= ABOUT THIS TASK =
Where a picture occurs in the data, omit it, and copy all remaining data exactly.

= GIVEN INFORMATION =

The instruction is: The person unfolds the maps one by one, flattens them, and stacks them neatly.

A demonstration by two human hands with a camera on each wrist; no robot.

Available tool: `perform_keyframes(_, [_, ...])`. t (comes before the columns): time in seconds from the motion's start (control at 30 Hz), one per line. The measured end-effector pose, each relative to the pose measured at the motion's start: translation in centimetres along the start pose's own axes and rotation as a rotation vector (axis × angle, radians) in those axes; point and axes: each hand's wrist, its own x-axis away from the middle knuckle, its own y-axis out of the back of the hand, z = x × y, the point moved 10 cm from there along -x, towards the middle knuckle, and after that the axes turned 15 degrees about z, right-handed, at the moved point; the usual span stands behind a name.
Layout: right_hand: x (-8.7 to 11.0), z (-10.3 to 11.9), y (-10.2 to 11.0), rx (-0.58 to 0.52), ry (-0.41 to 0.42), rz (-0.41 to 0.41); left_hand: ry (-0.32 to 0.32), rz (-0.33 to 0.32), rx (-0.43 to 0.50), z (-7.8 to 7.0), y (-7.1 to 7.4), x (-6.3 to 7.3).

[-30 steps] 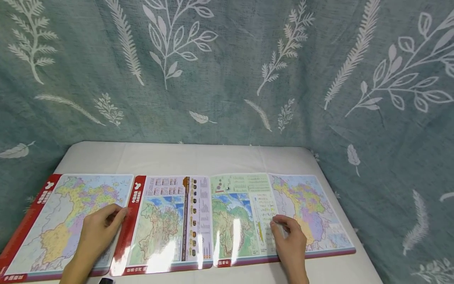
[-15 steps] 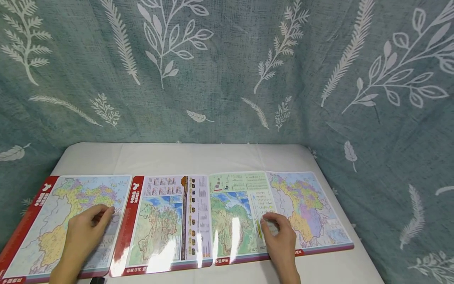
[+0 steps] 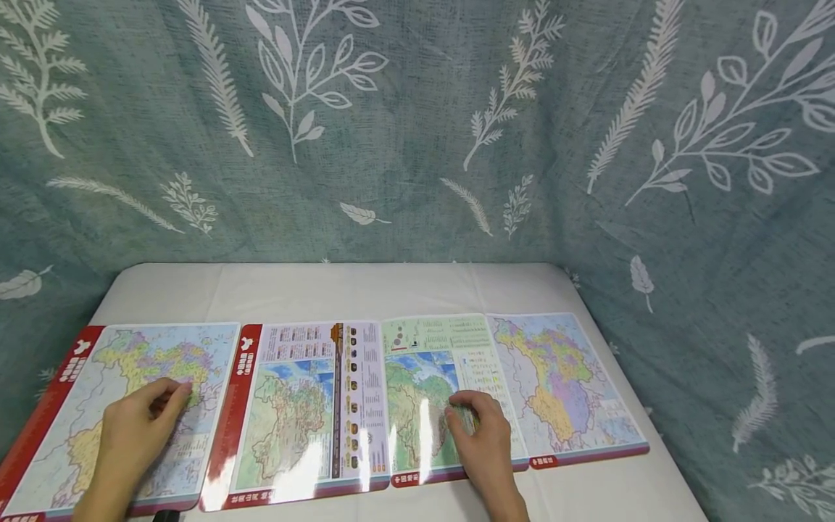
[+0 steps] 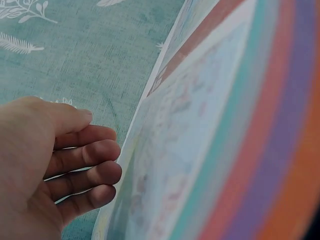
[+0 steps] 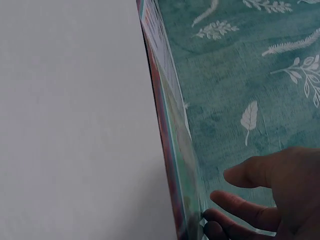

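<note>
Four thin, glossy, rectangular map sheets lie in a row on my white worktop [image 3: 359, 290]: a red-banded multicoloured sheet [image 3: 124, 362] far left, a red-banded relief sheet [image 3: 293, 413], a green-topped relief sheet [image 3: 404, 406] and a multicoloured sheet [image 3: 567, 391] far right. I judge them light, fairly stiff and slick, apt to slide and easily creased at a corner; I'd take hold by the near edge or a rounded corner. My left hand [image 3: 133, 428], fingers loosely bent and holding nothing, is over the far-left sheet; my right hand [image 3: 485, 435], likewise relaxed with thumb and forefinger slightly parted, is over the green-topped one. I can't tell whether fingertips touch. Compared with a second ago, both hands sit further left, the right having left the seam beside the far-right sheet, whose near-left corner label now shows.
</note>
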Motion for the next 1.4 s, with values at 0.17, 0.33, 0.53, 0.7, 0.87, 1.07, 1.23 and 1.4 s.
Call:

= ANSWER TO THE PROBLEM =
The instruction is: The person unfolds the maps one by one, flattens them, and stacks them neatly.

A demonstration by two human hands with a camera on each wrist; no robot.

Available tool: `perform_keyframes(_, [_, ...])`. t (comes before the columns): time in seconds from the motion's start (control at 30 Hz), one per line. The measured end-effector pose, each relative to the pose measured at the motion's start: translation in centimetres along the start pose's own axes and rotation as a rotation vector (axis × angle, radians) in those axes; point and axes: each hand's wrist, its own x-axis away from the middle knuckle, its own y-axis out of the back of the hand, z = x × y, the point moved 10 cm from there along -x, towards the middle knuckle, and after that the axes turned 15 degrees about z, right-handed, at the moved point; the usual span stands behind a name.
Layout: right_hand: x (-8.7 to 11.0), z (-10.3 to 11.9), y (-10.2 to 11.0), rx (-0.58 to 0.52), ry (-0.41 to 0.42), rz (-0.41 to 0.41); left_hand: ry (-0.32 to 0.32), rz (-0.33 to 0.32), rx (-0.43 to 0.50), z (-7.8 to 7.0), y (-7.1 to 7.4), x (-6.3 to 7.3).

[-30 steps] 
[-15 steps] 
[+0 steps] 
[+0 steps] 
[+0 steps] 

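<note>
Four thin, glossy, rectangular map sheets lie in a row on my white worktop [image 3: 359, 290]: a red-banded multicoloured sheet [image 3: 124, 362] far left, a red-banded relief sheet [image 3: 293, 413], a green-topped relief sheet [image 3: 404, 406] and a multicoloured sheet [image 3: 567, 391] far right. I judge them light, fairly stiff and slick, apt to slide and easily creased at a corner; I'd take hold by the near edge or a rounded corner. My left hand [image 3: 133, 428], fingers loosely bent and holding nothing, is over the far-left sheet; my right hand [image 3: 485, 435], likewise relaxed with thumb and forefinger slightly parted, is over the green-topped one. I can't tell whether fingertips touch. Compared with a second ago, both hands sit further left, the right having left the seam beside the far-right sheet, whose near-left corner label now shows.
</note>
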Motion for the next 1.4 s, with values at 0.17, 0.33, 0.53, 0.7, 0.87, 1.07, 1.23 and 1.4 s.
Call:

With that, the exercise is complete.